*Exercise aim:* If a line below falls between the line with "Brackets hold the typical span" and the line with "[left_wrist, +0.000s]", or is one of those two, output it exactly; output nothing else and no pictures.

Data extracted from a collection
------------------------------

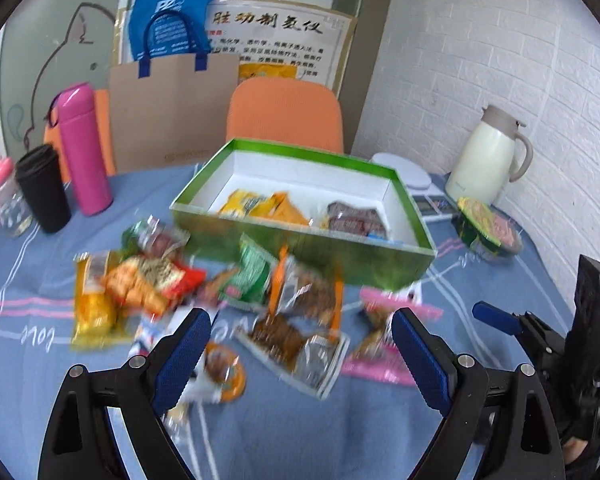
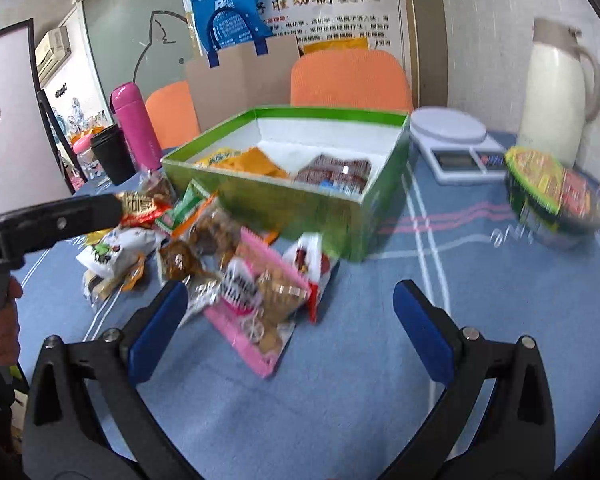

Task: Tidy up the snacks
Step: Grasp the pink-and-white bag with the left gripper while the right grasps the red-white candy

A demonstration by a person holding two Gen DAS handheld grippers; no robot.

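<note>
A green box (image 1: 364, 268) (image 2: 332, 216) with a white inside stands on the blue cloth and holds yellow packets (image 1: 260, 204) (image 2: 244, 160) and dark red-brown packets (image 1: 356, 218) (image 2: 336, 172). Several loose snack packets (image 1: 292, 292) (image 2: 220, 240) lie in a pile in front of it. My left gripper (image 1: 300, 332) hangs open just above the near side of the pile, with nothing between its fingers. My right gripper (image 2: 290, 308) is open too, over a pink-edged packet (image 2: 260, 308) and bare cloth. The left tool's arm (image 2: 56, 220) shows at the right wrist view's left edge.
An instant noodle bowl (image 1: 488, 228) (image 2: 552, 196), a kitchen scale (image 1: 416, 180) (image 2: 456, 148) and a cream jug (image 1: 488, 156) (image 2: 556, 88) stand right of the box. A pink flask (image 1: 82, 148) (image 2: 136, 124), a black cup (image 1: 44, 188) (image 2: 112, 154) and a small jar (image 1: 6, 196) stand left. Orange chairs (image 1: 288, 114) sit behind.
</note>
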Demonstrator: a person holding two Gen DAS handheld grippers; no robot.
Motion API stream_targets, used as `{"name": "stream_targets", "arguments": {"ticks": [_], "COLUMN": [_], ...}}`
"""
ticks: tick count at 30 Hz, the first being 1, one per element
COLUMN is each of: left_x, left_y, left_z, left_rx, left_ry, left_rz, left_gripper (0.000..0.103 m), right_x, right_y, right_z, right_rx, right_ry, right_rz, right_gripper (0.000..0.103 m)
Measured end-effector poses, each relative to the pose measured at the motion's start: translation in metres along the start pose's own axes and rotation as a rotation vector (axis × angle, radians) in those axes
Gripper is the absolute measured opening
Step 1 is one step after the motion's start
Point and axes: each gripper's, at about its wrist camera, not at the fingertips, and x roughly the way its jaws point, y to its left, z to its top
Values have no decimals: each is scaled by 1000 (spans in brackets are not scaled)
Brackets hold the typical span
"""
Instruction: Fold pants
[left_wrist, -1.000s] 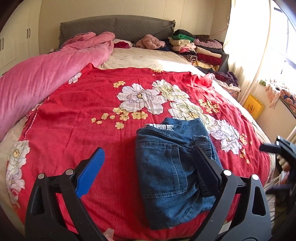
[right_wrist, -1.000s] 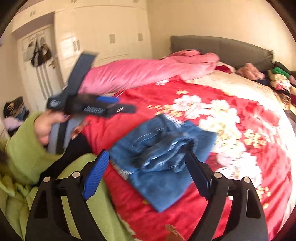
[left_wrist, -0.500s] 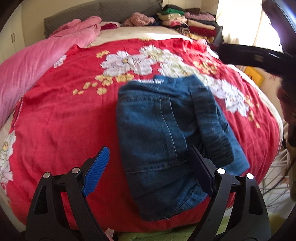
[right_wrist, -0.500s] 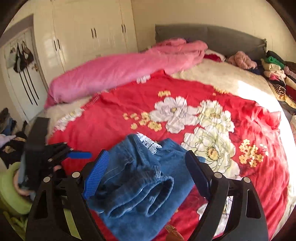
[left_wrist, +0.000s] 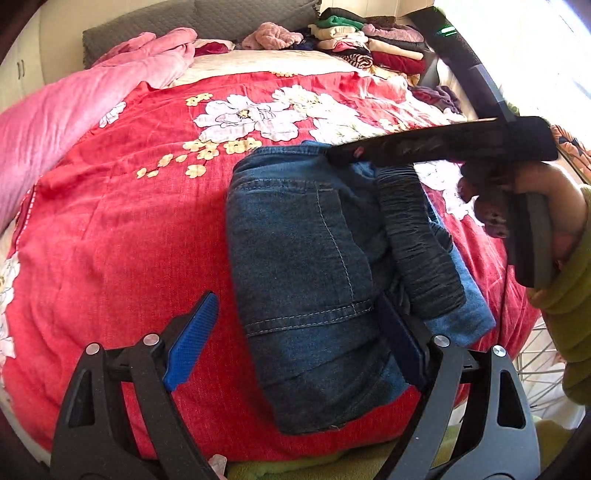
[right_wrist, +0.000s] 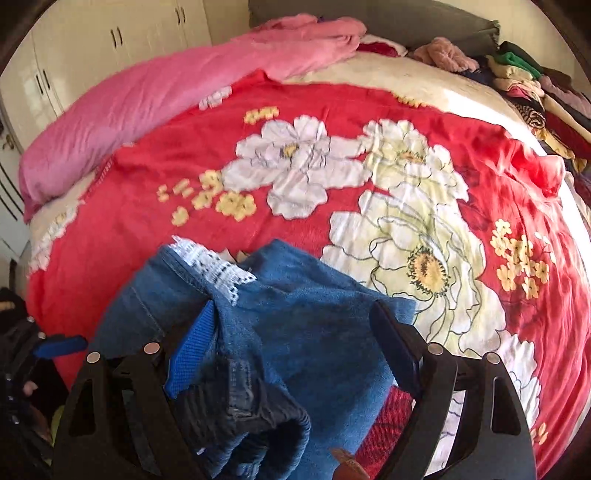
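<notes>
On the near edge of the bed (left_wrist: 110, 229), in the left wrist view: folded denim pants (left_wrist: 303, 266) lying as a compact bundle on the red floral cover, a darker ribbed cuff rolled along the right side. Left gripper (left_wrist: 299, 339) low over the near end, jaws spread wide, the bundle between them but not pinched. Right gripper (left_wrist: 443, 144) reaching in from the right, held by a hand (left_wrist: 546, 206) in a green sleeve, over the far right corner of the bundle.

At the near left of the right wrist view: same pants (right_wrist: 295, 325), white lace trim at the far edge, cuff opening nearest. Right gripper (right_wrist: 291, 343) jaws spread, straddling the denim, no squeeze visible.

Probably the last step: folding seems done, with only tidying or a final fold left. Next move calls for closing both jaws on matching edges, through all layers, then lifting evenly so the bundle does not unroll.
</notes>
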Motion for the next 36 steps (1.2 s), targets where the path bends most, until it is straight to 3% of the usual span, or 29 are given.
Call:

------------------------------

*Response area:*
Brackets hold the typical span
"""
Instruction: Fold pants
[left_wrist, -1.000s] 
[right_wrist, -1.000s] 
[left_wrist, -0.500s] 
[right_wrist, -0.500s] 
[left_wrist, +0.000s] 

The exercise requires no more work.